Task prompt: In the entries that follow, the line with "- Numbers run" opens the range and the line with "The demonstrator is" closes it; repeat that range exactly, both lines included.

Records shown:
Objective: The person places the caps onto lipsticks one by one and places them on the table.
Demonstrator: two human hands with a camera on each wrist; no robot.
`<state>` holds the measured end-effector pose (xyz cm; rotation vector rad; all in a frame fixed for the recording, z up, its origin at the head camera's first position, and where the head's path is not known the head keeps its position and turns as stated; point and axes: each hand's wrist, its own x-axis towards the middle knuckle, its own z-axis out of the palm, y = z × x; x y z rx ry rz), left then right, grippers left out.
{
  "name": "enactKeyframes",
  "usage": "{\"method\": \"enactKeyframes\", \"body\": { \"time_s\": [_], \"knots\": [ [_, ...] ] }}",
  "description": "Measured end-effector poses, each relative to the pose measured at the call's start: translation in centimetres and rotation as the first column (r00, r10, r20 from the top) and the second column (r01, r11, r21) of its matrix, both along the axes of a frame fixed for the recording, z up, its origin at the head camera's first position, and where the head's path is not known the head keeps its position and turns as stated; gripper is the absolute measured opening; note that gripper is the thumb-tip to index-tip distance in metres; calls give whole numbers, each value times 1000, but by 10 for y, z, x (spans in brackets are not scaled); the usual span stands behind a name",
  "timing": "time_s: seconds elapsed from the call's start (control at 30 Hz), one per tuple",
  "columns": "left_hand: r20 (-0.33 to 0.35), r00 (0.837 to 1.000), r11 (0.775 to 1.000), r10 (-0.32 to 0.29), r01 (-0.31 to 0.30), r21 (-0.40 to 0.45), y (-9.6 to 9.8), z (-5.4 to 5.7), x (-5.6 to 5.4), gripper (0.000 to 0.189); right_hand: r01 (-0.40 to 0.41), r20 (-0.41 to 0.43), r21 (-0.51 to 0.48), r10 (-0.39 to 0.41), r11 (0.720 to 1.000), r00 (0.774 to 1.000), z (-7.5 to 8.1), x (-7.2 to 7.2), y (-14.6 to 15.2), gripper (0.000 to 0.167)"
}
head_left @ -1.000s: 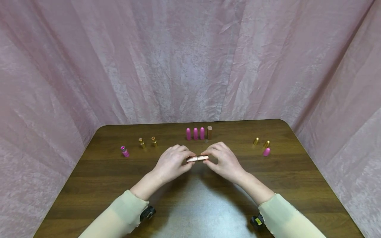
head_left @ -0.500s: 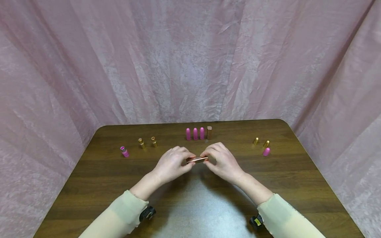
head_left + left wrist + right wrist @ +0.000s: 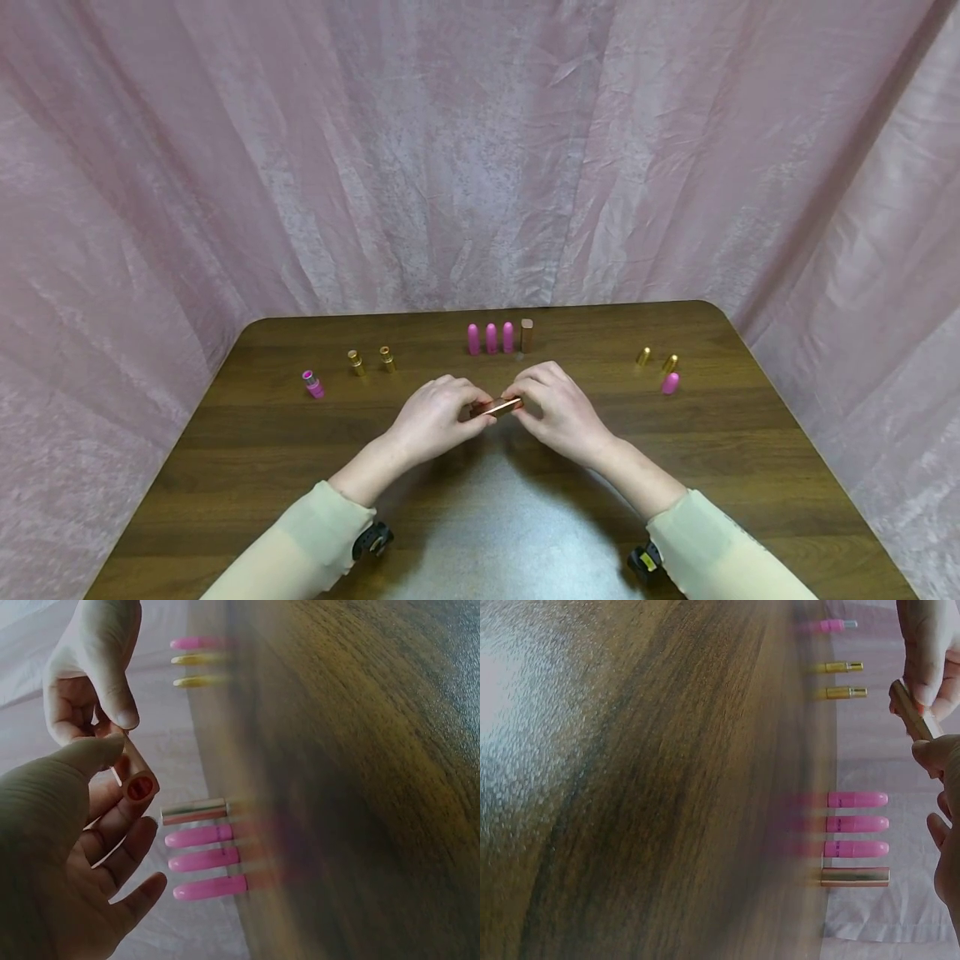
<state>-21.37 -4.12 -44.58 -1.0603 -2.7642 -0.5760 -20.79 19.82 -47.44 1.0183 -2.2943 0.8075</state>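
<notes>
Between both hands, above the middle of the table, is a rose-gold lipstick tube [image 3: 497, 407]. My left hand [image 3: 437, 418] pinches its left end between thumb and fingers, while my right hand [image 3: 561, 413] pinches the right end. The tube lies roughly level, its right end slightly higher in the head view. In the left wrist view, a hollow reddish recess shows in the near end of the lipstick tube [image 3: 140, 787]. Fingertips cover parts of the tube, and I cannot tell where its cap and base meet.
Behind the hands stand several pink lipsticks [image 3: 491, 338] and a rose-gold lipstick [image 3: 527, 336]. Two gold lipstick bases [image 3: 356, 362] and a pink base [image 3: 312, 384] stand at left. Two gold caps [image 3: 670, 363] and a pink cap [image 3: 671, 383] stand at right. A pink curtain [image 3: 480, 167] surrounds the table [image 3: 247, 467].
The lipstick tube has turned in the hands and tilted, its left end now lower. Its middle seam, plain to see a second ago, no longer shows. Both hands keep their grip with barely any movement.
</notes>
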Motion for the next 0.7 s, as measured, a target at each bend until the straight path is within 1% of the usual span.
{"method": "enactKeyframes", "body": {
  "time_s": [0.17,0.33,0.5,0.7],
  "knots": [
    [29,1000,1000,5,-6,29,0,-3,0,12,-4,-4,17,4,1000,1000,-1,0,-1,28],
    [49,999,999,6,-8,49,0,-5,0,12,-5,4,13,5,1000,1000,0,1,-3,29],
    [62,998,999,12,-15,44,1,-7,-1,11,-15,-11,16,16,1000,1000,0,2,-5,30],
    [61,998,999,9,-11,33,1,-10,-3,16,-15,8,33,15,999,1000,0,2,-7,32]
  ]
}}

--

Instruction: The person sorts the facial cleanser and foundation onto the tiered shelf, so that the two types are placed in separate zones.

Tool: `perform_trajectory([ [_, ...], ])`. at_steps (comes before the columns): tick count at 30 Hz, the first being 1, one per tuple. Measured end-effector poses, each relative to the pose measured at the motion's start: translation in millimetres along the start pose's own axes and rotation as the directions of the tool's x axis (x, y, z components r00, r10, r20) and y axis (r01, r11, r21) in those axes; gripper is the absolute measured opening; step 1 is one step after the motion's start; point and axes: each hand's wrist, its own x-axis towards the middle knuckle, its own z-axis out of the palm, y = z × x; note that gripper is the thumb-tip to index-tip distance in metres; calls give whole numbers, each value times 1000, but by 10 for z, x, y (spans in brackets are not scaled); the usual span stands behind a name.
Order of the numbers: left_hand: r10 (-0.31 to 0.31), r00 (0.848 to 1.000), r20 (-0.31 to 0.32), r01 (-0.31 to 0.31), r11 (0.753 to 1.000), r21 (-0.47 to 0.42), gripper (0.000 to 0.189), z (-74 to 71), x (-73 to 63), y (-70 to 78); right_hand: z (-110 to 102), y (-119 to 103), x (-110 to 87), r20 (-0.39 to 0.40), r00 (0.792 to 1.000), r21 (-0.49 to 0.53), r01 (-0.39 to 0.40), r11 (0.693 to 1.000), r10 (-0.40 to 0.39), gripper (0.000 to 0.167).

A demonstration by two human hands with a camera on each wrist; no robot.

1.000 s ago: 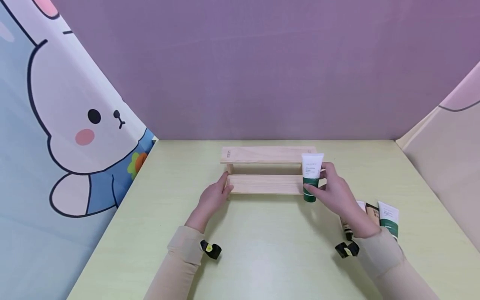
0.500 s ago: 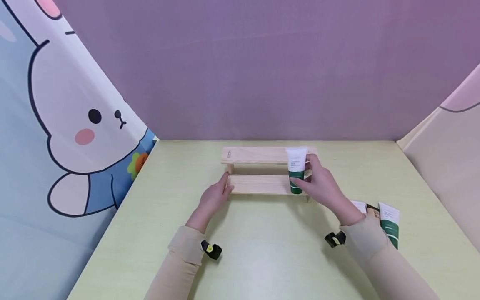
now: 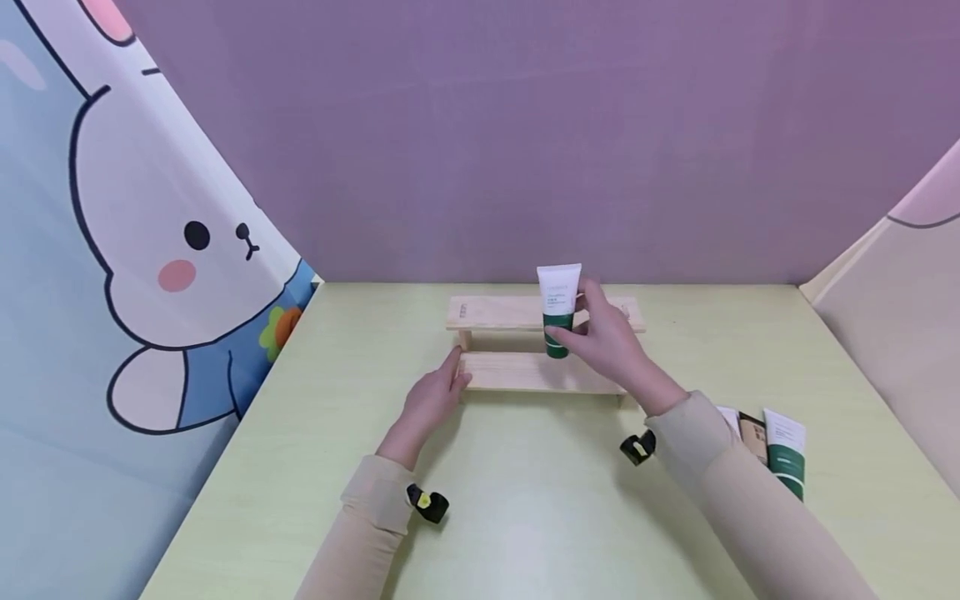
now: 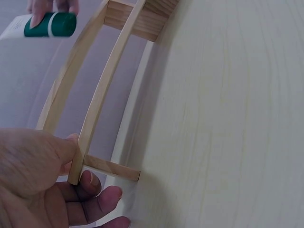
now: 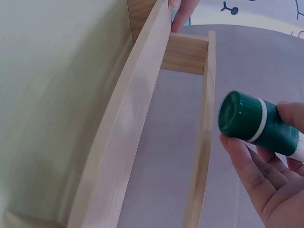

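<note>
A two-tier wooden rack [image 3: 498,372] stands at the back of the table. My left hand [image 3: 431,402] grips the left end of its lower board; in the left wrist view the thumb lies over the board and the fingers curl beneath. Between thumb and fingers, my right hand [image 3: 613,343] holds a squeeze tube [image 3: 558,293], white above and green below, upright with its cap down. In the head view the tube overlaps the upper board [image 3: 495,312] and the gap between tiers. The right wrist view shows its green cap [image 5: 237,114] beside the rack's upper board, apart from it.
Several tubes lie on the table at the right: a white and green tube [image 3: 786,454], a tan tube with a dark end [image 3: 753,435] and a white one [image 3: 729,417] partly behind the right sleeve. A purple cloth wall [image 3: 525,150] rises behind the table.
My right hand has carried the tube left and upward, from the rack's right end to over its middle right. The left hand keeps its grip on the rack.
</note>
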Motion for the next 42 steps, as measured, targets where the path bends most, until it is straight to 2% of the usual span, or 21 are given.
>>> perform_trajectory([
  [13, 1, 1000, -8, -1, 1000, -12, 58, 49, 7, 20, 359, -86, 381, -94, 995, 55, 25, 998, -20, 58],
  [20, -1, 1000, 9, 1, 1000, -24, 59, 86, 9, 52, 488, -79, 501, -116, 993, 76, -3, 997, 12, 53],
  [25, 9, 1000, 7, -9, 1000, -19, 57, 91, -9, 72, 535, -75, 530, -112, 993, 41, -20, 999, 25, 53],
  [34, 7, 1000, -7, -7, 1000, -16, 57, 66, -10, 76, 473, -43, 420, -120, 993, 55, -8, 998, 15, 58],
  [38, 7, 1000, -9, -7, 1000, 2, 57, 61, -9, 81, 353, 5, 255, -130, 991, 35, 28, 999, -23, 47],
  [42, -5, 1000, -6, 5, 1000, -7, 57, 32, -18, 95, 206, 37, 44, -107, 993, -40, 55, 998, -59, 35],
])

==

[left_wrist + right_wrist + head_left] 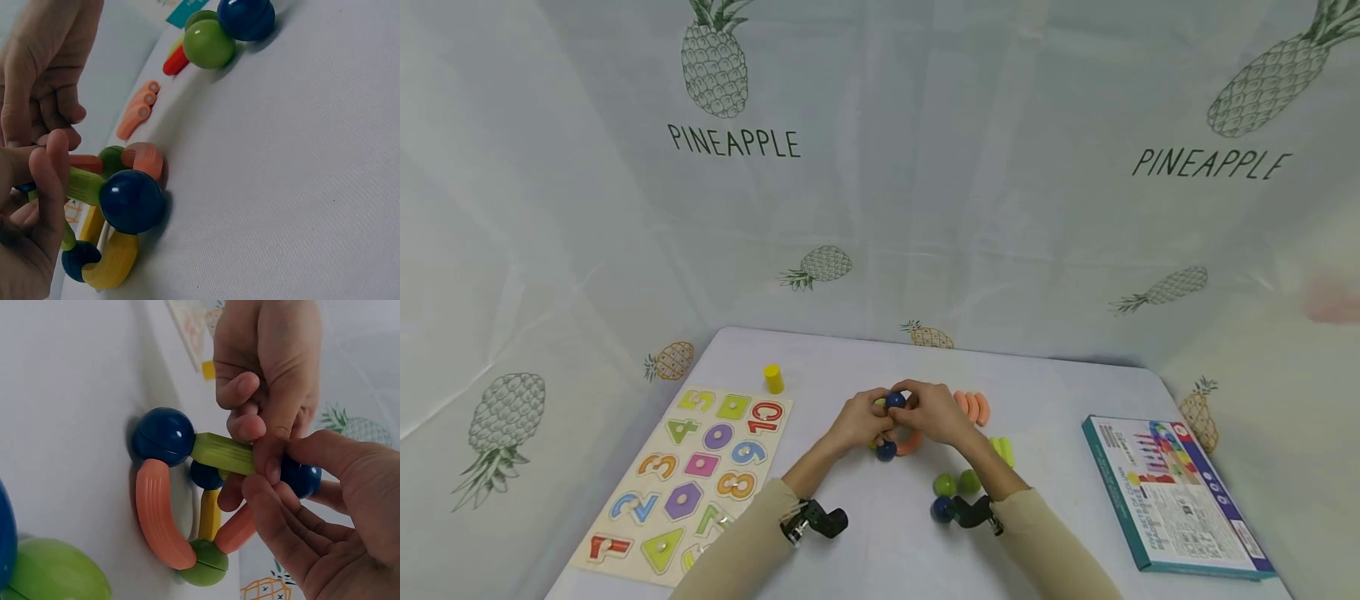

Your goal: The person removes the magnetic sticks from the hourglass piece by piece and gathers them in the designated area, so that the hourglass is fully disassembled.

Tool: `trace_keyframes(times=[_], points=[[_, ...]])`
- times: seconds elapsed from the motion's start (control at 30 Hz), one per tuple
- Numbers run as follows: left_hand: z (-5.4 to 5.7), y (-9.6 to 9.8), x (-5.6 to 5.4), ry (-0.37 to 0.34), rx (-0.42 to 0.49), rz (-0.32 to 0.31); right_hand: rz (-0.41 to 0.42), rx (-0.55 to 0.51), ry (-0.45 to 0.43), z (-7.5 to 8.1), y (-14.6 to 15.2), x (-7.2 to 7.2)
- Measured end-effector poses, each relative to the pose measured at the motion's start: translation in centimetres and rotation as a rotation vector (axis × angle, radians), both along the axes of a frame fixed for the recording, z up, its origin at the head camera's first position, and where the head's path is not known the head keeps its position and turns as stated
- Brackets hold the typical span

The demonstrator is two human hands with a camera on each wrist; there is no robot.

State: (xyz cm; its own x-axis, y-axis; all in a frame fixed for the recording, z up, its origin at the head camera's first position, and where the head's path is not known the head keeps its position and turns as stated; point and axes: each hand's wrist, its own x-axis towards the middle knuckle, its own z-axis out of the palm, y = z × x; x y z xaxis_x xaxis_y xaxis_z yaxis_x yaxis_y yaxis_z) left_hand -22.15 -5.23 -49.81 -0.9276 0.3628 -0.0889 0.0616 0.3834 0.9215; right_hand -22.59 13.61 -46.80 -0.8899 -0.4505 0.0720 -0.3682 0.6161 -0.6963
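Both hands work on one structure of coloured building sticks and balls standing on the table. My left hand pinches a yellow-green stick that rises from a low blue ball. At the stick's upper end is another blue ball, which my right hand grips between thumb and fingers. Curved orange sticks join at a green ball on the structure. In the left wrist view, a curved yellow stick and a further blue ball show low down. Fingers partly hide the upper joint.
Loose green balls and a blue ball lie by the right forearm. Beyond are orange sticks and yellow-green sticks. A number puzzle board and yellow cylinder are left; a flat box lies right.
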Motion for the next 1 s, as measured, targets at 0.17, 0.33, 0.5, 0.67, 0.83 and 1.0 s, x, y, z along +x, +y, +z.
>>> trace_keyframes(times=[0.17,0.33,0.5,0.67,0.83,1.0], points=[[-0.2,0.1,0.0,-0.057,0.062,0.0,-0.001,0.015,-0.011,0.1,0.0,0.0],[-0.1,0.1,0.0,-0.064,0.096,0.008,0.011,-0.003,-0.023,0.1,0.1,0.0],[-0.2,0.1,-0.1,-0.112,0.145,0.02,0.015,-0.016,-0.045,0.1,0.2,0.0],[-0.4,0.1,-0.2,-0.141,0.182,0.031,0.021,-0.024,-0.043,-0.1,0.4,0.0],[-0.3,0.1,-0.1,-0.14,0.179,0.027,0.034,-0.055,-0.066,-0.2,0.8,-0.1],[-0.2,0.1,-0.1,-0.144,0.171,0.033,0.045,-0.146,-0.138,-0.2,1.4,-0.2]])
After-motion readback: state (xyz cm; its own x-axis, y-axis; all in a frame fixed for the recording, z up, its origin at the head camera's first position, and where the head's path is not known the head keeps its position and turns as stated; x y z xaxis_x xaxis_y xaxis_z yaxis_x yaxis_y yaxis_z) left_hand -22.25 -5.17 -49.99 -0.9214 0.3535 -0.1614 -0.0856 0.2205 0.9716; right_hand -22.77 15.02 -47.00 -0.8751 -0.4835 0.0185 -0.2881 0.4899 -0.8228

Problem solution:
- Numbers run as follows: left_hand: z (-5.4 to 5.7), y (-9.6 to 9.8), x (-5.6 to 5.4), ry (-0.37 to 0.34), rx (-0.42 to 0.49), rz (-0.32 to 0.31); right_hand: rz (-0.41 to 0.42), rx (-0.55 to 0.51), ry (-0.45 to 0.43), z (-7.5 to 8.1), y (-14.6 to 15.2), x (-7.2 to 7.2)
- Measured end-effector poses, each relative to the pose measured at the motion's start: translation in centimetres and rotation as a rotation vector (axis × angle, radians), both along the axes of a frame fixed for the recording, z up, its origin at the head camera's first position, and where the head's path is not known the head keeps its position and turns as stated
- Brackets hold the typical span

The demonstrator is two human hands with a camera on each wrist; there is no robot.

No further output remains for this exercise.